One of the secondary storylines during training camp, carried over from the offseason, was Rey Maualuga's return after a game-to-forget in Houston last January. Cincinnati signed the fifth-year linebacker to a two-year deal earlier this year; a move many fans vehemently disagreed with. Would he be able to improve after a pedestrian showing for two seasons as the team's middle linebacker? The coaching staff has constantly defended him to the point that defensive coordinator Mike Zimmer believes that fans are incorrectly attaching his name to mistakes that weren't his.
Either way there's a reason why Maualuga wasn't heavily sought-after during free agency, or why he didn't receive a significant raise with his new deal (aside from the average increase with a second deal after the rookie contract expires).
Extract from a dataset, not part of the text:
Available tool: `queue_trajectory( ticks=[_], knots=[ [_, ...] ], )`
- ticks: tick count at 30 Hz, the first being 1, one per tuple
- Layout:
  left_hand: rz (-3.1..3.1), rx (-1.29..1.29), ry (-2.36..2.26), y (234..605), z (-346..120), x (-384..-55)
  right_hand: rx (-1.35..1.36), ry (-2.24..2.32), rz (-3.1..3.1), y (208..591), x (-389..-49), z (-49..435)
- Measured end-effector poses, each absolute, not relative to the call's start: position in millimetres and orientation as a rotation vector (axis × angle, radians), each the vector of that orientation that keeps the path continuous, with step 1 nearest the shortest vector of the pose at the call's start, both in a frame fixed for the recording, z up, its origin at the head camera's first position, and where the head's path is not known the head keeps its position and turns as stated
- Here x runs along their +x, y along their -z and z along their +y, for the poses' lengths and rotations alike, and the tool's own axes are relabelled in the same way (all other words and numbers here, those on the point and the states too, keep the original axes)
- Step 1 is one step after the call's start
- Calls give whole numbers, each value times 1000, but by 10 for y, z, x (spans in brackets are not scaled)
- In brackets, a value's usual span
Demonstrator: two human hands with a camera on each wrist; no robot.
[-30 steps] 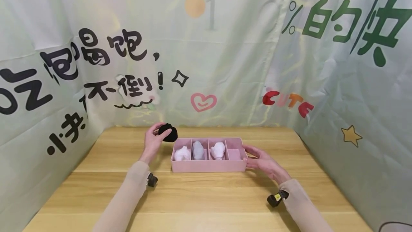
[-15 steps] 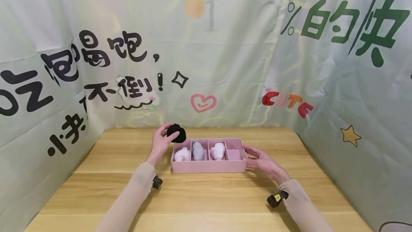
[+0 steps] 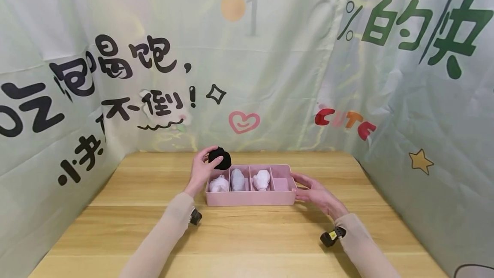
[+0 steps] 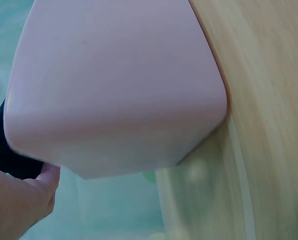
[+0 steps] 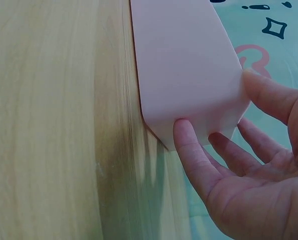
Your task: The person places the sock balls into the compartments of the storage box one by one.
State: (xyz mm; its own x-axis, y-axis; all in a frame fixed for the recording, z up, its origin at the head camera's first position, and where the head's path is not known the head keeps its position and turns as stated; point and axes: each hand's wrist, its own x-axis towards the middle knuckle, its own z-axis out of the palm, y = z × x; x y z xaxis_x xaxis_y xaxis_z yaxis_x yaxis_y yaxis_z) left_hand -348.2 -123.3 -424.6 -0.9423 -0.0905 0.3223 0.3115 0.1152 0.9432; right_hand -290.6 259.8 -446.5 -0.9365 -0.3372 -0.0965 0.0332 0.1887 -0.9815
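Observation:
A black balled-up sock point(image 3: 220, 158) is held between the thumb and fingers of my left hand point(image 3: 201, 168), above the back left corner of a pink box point(image 3: 251, 199). The left wrist view shows the box's end large, with the black sock point(image 4: 13, 159) partly hidden behind it. From left to right, the box's compartments hold a white bundle point(image 3: 218, 183), a grey bundle point(image 3: 237, 179) and another white bundle point(image 3: 261, 179); the rightmost has nothing in it. My right hand point(image 3: 318, 195) touches the box's right end with spread fingers, as the right wrist view point(image 5: 254, 165) confirms.
The box stands on a wooden table point(image 3: 247, 239). A printed cloth point(image 3: 270, 76) encloses the table at the back and on both sides. A small black device point(image 3: 195, 216) is on the left wrist, and another point(image 3: 332, 237) is on the right.
My left hand has carried the black sock rightward, from beside the box to over its back left corner. My right hand and the box stay put.

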Motion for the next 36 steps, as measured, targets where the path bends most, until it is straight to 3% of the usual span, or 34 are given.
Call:
queue_trajectory(
  ticks=[36],
  knots=[
    [-2128, -417, 2052, 4301, -796, -3415, -260, 1821, 2164, 4493, -2926, 2601]
  ],
)
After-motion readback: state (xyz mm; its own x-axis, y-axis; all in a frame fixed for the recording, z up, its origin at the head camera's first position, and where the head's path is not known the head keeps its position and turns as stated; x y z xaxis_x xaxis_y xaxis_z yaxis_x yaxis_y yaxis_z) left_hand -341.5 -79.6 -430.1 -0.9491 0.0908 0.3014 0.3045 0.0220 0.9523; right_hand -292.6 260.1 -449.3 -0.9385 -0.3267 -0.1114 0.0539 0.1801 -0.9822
So he's not the all-star player that people had hoped for. He's no Alvin Mack. Nor is he the real world example of a Pro Bowler chewing on bubble gum made of spikes, broken glass, and tears of broken dreams.
Fortunately for Maualuga, he has an opportunity to wipe the slate clean and become something better than what he was. And Chris Johnson and the Tennessee Titans rushing offense was a good test.
We have 12:32 remaining in the first quarter from midfield. The Titans call a counter to the left. Initially Maualuga followed his keys which pulled him out of position, making him a prime target for an offensive lineman blocking inside. Instead, Maualuga takes a bee-line towards the sidelines, fights through a block and helps Vontaze Burfict drop Chris Johnson for a limited three-yard gain. Also notice how the defensive line held their blockers, giving the linebackers freedom to roam.
Recover from a false step on a redirection? Check. Quickly identify and angle the attack to meet the ball-carrier? Check. Fight through the block and make (or help) the tackle? Check.
But it was the play at the 10:55 mark in the first quarter that I liked. With the Titans driving to Cincinnati's 28-yard line, the Bengals use nickel.
Jake Locker hands off to Johnson, who targets the left edge. Wallace Gilberry is quickly neutralized, leaving a significant amount of grass for Johnson to play with.
Not on Maualuga's watch.
If you need help understanding why the Bengals have one of the best defensive lines in the NFL, realize that it's not just about the pass rush. It's the amount of effort required by the opposing offensive line to shed off those players and reach the second level. Cincinnati's defensive line doesn't make that easy and the team's linebackers are given more space and freedom to flow to their points of attack.
Maualuga takes advantage of this. As Johnson turns the corner, forced to stretch the play by a recovering Gilberry who recovered from his initial disadvantage, Maualuga athletically (yes, I used that term), strafes into Johnson's field of vision and mirrors his cutback to wrap the running back for the tackle.
The Titans ran the football three times during their opening possession. Maualuga made stops on two of those plays.
With 11:27 remaining in the second quarter, Maualuga navigates around two offensive linemen to stop Shonn Green for a limited two-yard gain. And at the :58 second mark, Maualuga exposed a protection flaw. His blitz pressured Jake Locker into a bad throw down the right sidelines.
Even when he's not directly making the tackle, he's affecting the play regardless. With 8:10 remaining in the first, Maualuga takes on the lead-blocker and trips up Chris Johnson just enough for Wallace Gilberry to shut the play down.
You can shrug the effort all you want, but that's a good play. Maualuga filled the gap and fought through the blocker. Where is everyone else?
Yes, yes. But what about those pass coverage concerns?
Jake Locker rolled out on third and two with 13:40 remaining in the first. Maualuga picked up tight end Craig Stevens. Nothing there.
Beyond that, the Titans didn't actually target any backs, tight ends, or zones that Maualuga was assigned.
We're not here to tell you that he played great, good, or remarkably better. There were a few plays with tepid steps, or without that vicious aggressiveness when a play is coming at him. Chris Johnson knocked off a 17-yarder with a blocker driving Maualuga downfield -- though he eventually tackled the running back from behind. Nate Washington caught a four-yard pass with Maualuga in the vicinity.
But what we've noticed is that his decision-making process is quicker, relying more on instinct rather than hesitation that showcased uncertainty.
Maualuga is a complex player that's extremely divisive among the fanbase. Will he improve, who knows. But as we pointed out earlier, he has an opportunity to right the ship.